What to do »
Filter the data for lines with the word "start", then copy every line so identified.

Source material »
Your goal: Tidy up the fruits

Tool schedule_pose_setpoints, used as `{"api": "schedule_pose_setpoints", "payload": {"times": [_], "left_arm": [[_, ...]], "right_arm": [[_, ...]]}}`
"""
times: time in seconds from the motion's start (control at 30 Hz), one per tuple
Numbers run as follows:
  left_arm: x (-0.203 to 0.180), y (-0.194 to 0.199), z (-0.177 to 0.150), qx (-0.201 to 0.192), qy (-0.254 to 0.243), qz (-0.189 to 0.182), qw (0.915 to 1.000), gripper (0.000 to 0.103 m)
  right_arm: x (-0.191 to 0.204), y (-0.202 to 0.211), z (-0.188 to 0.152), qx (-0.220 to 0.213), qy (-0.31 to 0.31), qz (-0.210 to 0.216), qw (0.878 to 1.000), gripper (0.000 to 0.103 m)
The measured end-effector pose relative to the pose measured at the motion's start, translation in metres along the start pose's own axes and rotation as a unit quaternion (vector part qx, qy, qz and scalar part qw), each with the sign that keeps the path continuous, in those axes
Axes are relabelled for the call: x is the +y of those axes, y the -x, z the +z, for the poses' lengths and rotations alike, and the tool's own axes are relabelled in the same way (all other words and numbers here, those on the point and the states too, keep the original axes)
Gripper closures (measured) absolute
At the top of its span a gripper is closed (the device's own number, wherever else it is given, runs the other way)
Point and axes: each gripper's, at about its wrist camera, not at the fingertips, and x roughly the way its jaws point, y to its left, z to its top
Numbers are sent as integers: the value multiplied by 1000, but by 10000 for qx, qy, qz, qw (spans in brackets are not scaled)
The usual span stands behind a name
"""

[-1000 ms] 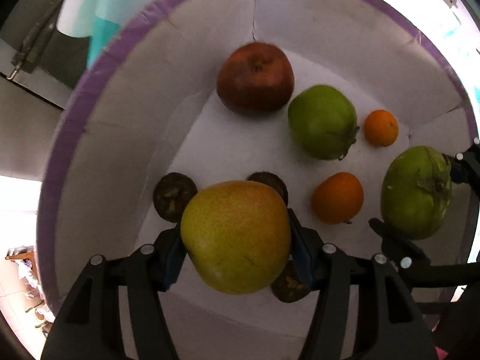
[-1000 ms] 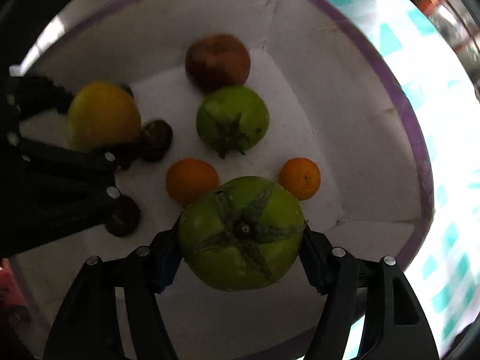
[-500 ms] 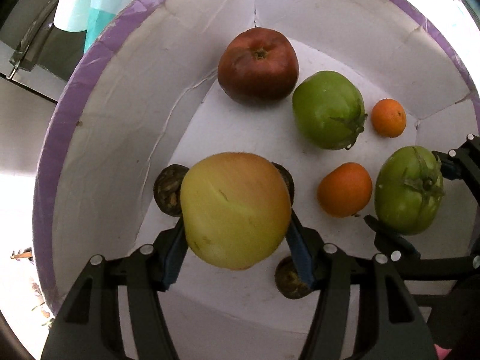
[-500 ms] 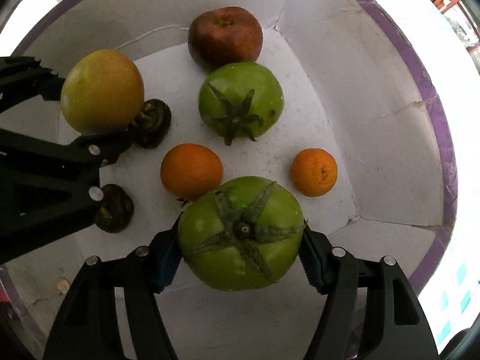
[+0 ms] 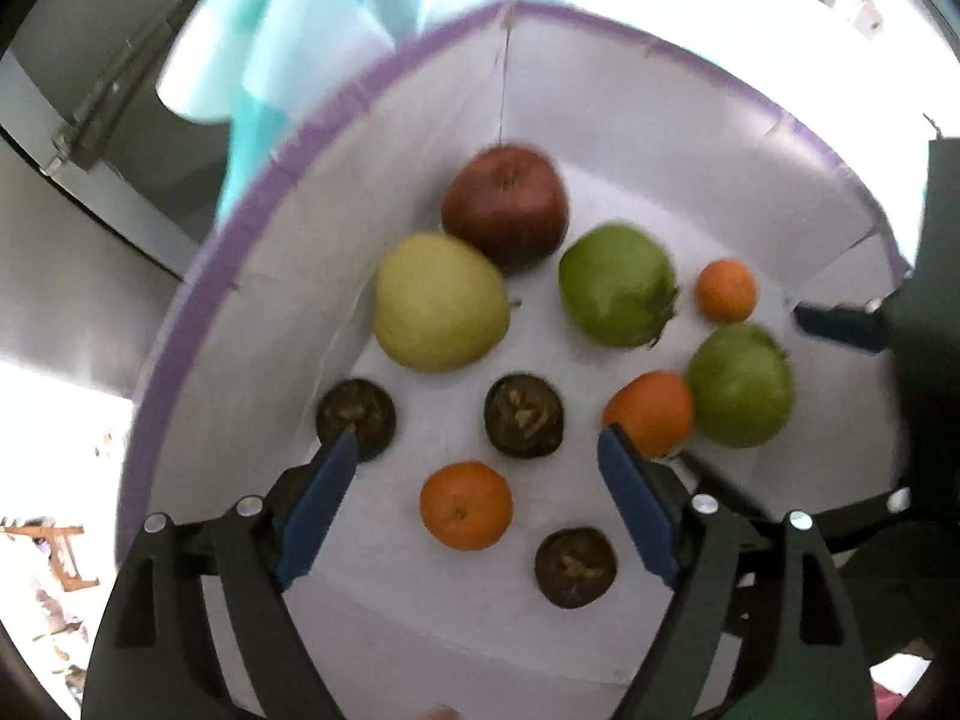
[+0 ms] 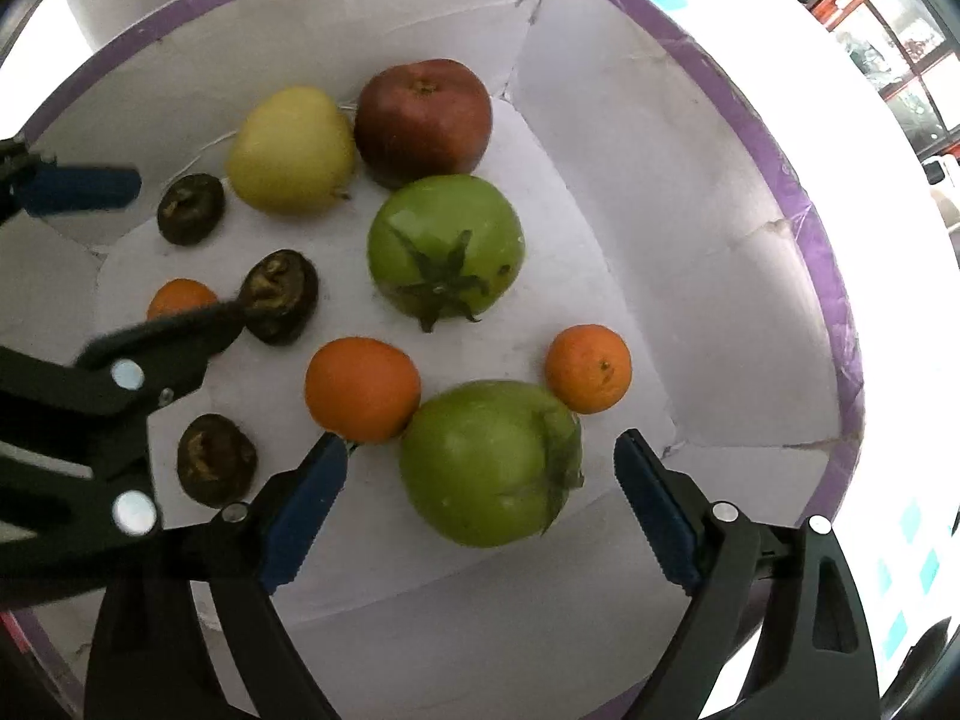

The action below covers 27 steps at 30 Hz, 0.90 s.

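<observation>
A white box with a purple rim [image 5: 252, 192] [image 6: 780, 138] holds the fruit. The yellow apple [image 5: 441, 302] [image 6: 292, 151] lies on the floor beside a dark red apple [image 5: 505, 206] [image 6: 423, 117]. A green tomato [image 5: 739, 385] [image 6: 489, 462] lies on its side, touching an orange [image 5: 650, 414] [image 6: 362, 389]. My left gripper [image 5: 478, 445] is open and empty above the box floor. My right gripper [image 6: 483, 444] is open, its jaws on either side of the green tomato without touching it.
Another green tomato [image 5: 617, 285] [image 6: 445, 251], two more oranges [image 5: 466, 505] [image 5: 726, 291] and three dark wrinkled fruits [image 5: 524, 416] [image 5: 356, 418] [image 5: 575, 567] lie in the box. A teal checked cloth [image 5: 288, 30] hangs beyond the rim.
Both grippers opened and drew back. The yellow apple dropped from the left gripper beside the red apple. The green tomato left the right gripper and lies on its side.
</observation>
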Motion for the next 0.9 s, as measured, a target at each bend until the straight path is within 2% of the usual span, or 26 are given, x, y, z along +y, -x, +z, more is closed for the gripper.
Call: {"api": "schedule_pose_setpoints", "payload": {"times": [0.07,0.13,0.23,0.27,0.33,0.4,0.43,0.53,0.7,0.9], "left_arm": [[2,13,-3,-306,58,-140,9994,12],[5,32,-10,-644,86,-100,9978,2],[5,58,-17,-1102,207,-159,9936,2],[6,66,-18,-1242,258,-109,9919,2],[13,85,-20,-1433,393,199,9887,2],[14,88,-7,-1350,461,502,9885,2],[18,89,-6,-1271,501,523,9892,2],[25,83,-6,-936,536,299,9937,2],[15,52,-17,-622,552,327,9960,2],[7,44,-22,-491,535,333,9968,2]], "right_arm": [[1,1,-2,23,-8,-26,10000,15],[-2,12,-4,-87,-212,62,9997,15],[-15,31,-7,-263,-636,485,9964,15],[-22,38,-6,-347,-864,760,9927,15],[-33,48,2,-407,-1239,967,9867,15],[-49,55,6,-391,-1692,1092,9787,15],[-55,57,8,-358,-1830,1074,9766,15],[-64,66,9,-422,-2206,1213,9669,15],[-58,69,-3,-365,-2160,963,9710,15],[-52,60,-9,-307,-1987,882,9756,15]]}}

Response to the task »
times: time in seconds from the motion's start (control at 30 Hz), one per tuple
The measured end-effector pose relative to the pose measured at the motion's start, translation in metres along the start pose's own axes and rotation as a unit quaternion (vector part qx, qy, qz and scalar part qw), each with the sign that keeps the path continuous, in those axes

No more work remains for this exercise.